TASK DIRECTIONS: Would you please set down the data again exactly as given, excluding the pictures?

[Records excerpted from a collection]
————————
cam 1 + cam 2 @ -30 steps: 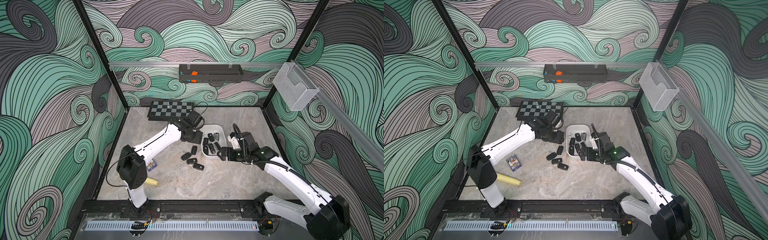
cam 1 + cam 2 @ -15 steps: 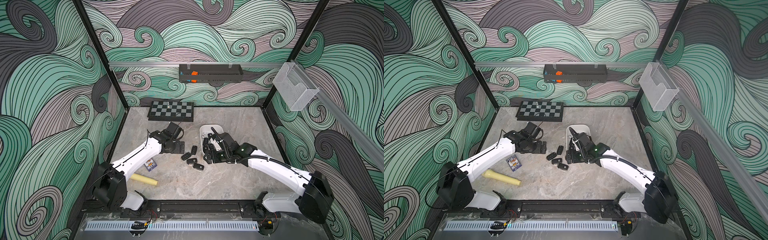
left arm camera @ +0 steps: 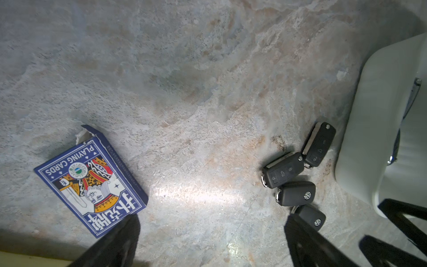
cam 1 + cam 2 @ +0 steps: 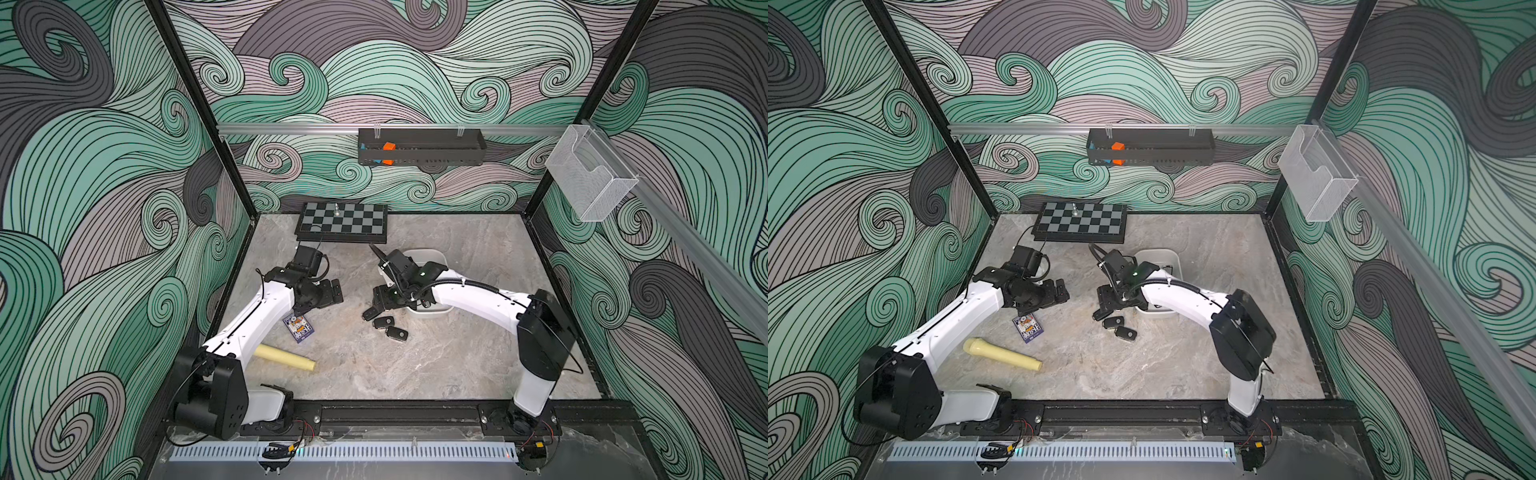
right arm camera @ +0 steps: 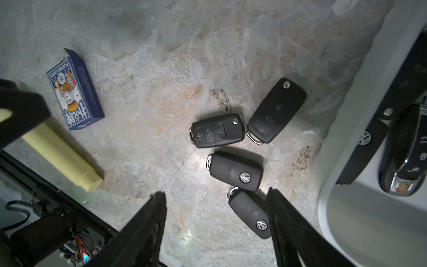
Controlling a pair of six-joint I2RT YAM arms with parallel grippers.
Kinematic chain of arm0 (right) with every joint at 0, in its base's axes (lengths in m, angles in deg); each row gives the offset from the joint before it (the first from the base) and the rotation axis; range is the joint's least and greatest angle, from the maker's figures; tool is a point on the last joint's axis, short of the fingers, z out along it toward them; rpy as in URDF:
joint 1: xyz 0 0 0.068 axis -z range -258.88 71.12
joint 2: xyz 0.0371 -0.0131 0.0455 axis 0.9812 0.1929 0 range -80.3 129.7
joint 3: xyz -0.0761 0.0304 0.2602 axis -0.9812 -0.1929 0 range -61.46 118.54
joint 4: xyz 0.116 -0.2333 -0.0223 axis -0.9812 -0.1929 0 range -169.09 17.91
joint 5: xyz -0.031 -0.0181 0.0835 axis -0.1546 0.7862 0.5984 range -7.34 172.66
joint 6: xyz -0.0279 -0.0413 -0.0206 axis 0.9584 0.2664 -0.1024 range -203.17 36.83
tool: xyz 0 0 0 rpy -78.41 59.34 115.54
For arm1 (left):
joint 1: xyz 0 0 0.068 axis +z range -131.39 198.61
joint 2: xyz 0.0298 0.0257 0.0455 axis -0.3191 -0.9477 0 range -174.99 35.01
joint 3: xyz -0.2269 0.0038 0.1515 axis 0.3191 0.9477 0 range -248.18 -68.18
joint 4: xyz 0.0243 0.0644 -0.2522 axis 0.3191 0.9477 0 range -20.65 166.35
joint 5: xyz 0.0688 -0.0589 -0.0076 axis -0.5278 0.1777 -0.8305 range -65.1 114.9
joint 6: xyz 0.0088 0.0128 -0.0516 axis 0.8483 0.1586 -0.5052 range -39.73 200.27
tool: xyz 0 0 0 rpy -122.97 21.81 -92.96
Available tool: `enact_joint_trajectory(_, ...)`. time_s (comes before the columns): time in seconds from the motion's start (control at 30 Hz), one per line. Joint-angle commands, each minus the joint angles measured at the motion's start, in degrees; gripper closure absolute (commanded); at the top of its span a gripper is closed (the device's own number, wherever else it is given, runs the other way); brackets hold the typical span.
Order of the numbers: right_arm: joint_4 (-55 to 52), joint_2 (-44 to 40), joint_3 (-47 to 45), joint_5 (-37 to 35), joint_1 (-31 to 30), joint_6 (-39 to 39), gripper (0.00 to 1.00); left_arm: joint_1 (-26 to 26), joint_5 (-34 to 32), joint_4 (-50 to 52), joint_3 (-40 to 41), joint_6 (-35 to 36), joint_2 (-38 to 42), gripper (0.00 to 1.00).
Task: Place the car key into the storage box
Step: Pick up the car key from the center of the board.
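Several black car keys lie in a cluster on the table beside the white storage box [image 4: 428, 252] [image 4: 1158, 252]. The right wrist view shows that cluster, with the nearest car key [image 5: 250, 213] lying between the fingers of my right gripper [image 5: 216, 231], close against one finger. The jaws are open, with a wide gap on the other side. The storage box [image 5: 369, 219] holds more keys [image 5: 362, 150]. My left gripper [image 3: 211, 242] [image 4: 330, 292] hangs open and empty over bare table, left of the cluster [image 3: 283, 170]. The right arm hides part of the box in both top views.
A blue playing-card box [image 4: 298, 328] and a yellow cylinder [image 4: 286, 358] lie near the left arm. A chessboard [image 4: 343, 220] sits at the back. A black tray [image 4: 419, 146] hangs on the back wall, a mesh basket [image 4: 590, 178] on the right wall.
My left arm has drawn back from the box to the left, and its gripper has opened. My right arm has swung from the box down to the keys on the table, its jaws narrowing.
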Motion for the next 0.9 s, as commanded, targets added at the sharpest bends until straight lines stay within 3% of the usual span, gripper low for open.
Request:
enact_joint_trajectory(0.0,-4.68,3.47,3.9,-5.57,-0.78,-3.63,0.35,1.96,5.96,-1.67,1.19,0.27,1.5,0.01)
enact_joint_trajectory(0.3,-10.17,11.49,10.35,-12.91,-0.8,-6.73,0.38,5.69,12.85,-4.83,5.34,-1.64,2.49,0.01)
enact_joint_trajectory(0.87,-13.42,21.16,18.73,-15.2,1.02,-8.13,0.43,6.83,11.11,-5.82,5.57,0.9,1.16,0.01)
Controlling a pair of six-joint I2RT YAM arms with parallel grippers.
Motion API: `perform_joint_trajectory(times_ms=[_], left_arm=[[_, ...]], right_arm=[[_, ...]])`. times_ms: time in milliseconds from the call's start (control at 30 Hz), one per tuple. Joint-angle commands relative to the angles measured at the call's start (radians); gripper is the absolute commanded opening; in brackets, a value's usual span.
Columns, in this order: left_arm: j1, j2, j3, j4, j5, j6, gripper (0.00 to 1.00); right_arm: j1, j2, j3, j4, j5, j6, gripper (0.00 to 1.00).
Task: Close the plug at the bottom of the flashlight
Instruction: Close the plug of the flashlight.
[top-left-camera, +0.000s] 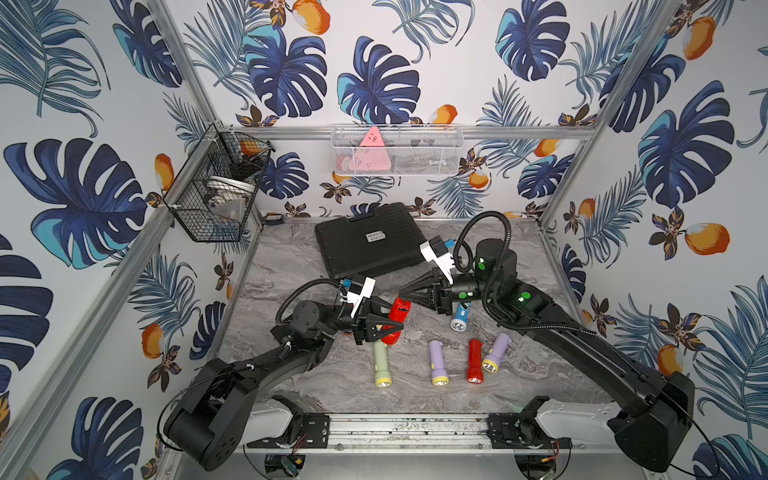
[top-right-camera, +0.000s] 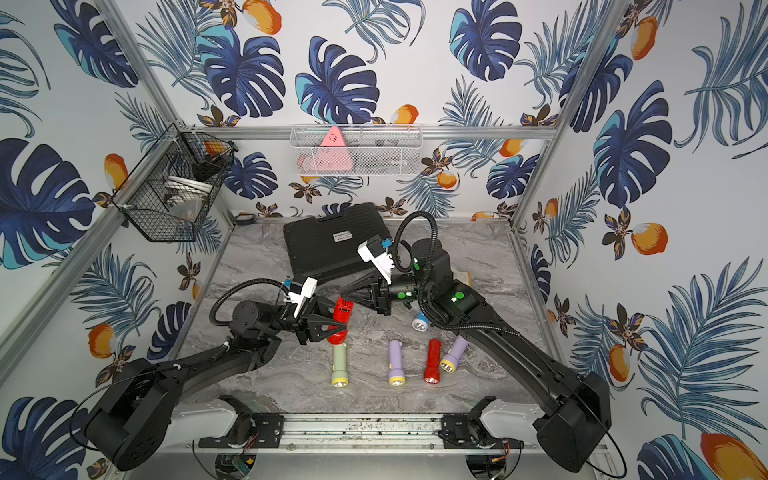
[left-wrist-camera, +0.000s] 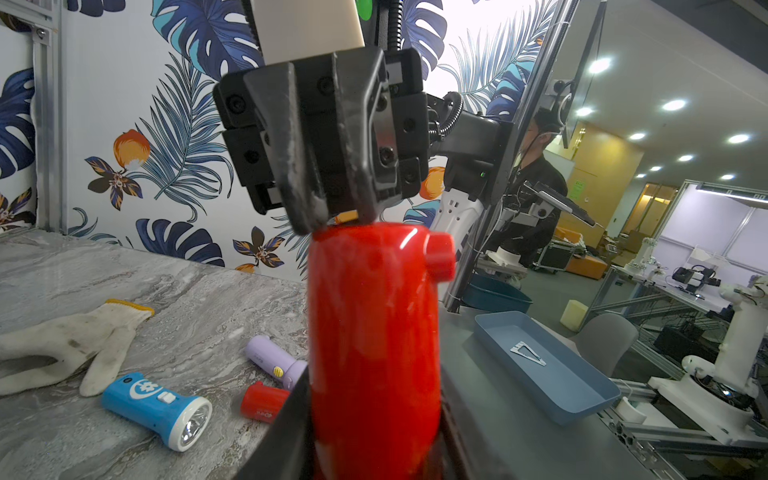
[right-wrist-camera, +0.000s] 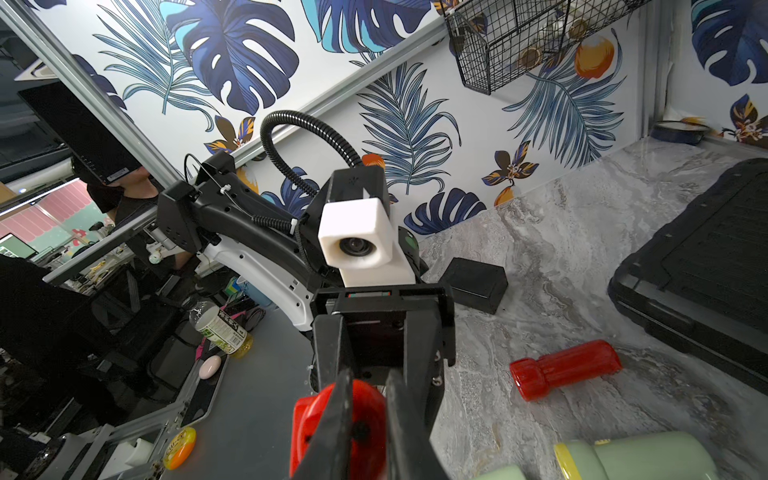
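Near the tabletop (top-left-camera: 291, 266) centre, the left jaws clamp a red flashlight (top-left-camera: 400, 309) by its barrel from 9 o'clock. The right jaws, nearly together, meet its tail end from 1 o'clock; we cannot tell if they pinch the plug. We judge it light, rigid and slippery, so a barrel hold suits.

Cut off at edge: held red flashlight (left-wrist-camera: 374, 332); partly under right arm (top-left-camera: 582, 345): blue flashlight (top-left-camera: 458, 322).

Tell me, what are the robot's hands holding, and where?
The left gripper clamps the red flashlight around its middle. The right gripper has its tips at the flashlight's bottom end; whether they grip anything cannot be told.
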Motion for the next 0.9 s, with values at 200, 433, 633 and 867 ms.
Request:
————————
RESPONSE TO THE TASK:
cam 1 + cam 2 @ -30 steps: 
cam 1 + cam 2 @ -15 steps: 
left arm camera @ +0 steps: 
cam 1 + cam 2 @ +0 steps: 
right arm camera @ +0 steps: 
Controlling a pair of six-joint I2RT YAM arms with parallel grippers.
Kinematic chain of arm0 (right) with every joint at 0, in its base's axes (lengths in m, angles in deg); each row gives the offset from the joint before it (the first from the base) and the rotation axis; range is the joint's least and greatest angle, from the maker's figures; tool is a point on the last joint's axis, short of the fingers, z out along it toward them; rpy as in URDF:
joint 1: xyz 0 0 0.068 axis -z range -258.88 71.12
joint 2: xyz 0.0371 -0.0131 0.0455 axis 0.9812 0.1929 0 range -80.3 129.7
joint 3: xyz -0.0761 0.0304 0.2602 axis -0.9812 -0.1929 0 range -61.46 118.54
joint 4: xyz 0.116 -0.2333 -0.0223 axis -0.9812 -0.1929 0 range -169.09 17.91
joint 5: xyz -0.031 -0.0181 0.0835 axis -0.1546 0.7862 0.5984 range -7.34 172.66
joint 6: xyz -0.0279 -0.0413 -0.0206 axis 0.9584 0.2664 -0.1024 range -203.17 36.83
tool: xyz 0 0 0 rpy -78.41 59.34 115.54
For arm1 (left):
joint 1: xyz 0 0 0.068 axis +z range -131.39 198.61
joint 2: xyz 0.0298 0.0257 0.0455 axis -0.3191 -0.9477 0 range -174.99 35.01
joint 3: xyz -0.2269 0.0038 0.1515 axis 0.3191 0.9477 0 range -248.18 -68.18
joint 4: xyz 0.0243 0.0644 -0.2522 axis 0.3191 0.9477 0 range -20.65 166.35
joint 5: xyz 0.0688 -0.0589 -0.0076 axis -0.5278 0.1777 -0.8305 range -65.1 114.9
joint 6: xyz 0.0088 0.0128 -0.0516 axis 0.8483 0.1586 -0.5052 range -39.73 200.27
tool: xyz 0 0 0 rpy -122.97 21.81 -92.96
Available tool: `enact_joint_trajectory(_, ...)`. time_s (comes before the columns): time in seconds from the motion's start (control at 30 Hz), one per line. Joint-angle commands, each minus the joint angles measured at the motion's start, in degrees; gripper closure absolute (commanded); at the top of its span a gripper is closed (the device's own number, wherever else it is given, runs the other way); brackets hold the typical span.
Order of the numbers: right_arm: joint_4 (-55 to 52), joint_2 (-44 to 40), joint_3 (-47 to 45), joint_5 (-37 to 35), joint_1 (-31 to 30), joint_6 (-39 to 39), gripper (0.00 to 1.00); left_arm: joint_1 (-26 to 26), joint_5 (-34 to 32), joint_4 (-50 to 52), joint_3 (-40 to 41), joint_6 (-35 to 36), joint_2 (-38 to 42), gripper (0.00 to 1.00).
Task: Place the car key into the storage box
Step: Pick up the car key from the center of the board.
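Several black car keys lie in a cluster on the table beside the white storage box [image 4: 428, 252] [image 4: 1158, 252]. The right wrist view shows that cluster, with the nearest car key [image 5: 250, 213] lying between the fingers of my right gripper [image 5: 216, 231], close against one finger. The jaws are open, with a wide gap on the other side. The storage box [image 5: 369, 219] holds more keys [image 5: 362, 150]. My left gripper [image 3: 211, 242] [image 4: 330, 292] hangs open and empty over bare table, left of the cluster [image 3: 283, 170]. The right arm hides part of the box in both top views.
A blue playing-card box [image 4: 298, 328] and a yellow cylinder [image 4: 286, 358] lie near the left arm. A chessboard [image 4: 343, 220] sits at the back. A black tray [image 4: 419, 146] hangs on the back wall, a mesh basket [image 4: 590, 178] on the right wall.
My left arm has drawn back from the box to the left, and its gripper has opened. My right arm has swung from the box down to the keys on the table, its jaws narrowing.
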Motion for the next 0.9 s, as commanded, targets added at the sharpest bends until straight lines stay within 3% of the usual span, gripper low for open.
Request:
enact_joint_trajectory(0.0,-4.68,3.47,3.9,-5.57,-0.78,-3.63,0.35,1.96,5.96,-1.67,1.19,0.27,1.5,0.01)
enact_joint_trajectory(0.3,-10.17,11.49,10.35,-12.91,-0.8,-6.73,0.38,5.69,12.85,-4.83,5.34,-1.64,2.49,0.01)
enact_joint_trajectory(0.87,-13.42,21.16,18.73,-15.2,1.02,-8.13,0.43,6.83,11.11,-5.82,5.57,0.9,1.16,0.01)
Controlling a pair of six-joint I2RT YAM arms with parallel grippers.
Motion API: `perform_joint_trajectory(times_ms=[_], left_arm=[[_, ...]], right_arm=[[_, ...]])`. times_ms: time in milliseconds from the call's start (control at 30 Hz), one per tuple. Joint-angle commands relative to the angles measured at the call's start (radians); gripper is the absolute commanded opening; in brackets, a value's usual span.
Columns, in this order: left_arm: j1, j2, j3, j4, j5, j6, gripper (0.00 to 1.00); right_arm: j1, j2, j3, j4, j5, j6, gripper (0.00 to 1.00).
Task: Close the plug at the bottom of the flashlight
Instruction: Close the plug of the flashlight.
[top-left-camera, +0.000s] 
[top-right-camera, +0.000s] 
[left-wrist-camera, +0.000s] 
[right-wrist-camera, +0.000s] 
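Near the tabletop (top-left-camera: 291, 266) centre, the left jaws clamp a red flashlight (top-left-camera: 400, 309) by its barrel from 9 o'clock. The right jaws, nearly together, meet its tail end from 1 o'clock; we cannot tell if they pinch the plug. We judge it light, rigid and slippery, so a barrel hold suits.

Cut off at edge: held red flashlight (left-wrist-camera: 374, 332); partly under right arm (top-left-camera: 582, 345): blue flashlight (top-left-camera: 458, 322).

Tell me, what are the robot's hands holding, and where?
The left gripper clamps the red flashlight around its middle. The right gripper has its tips at the flashlight's bottom end; whether they grip anything cannot be told.
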Motion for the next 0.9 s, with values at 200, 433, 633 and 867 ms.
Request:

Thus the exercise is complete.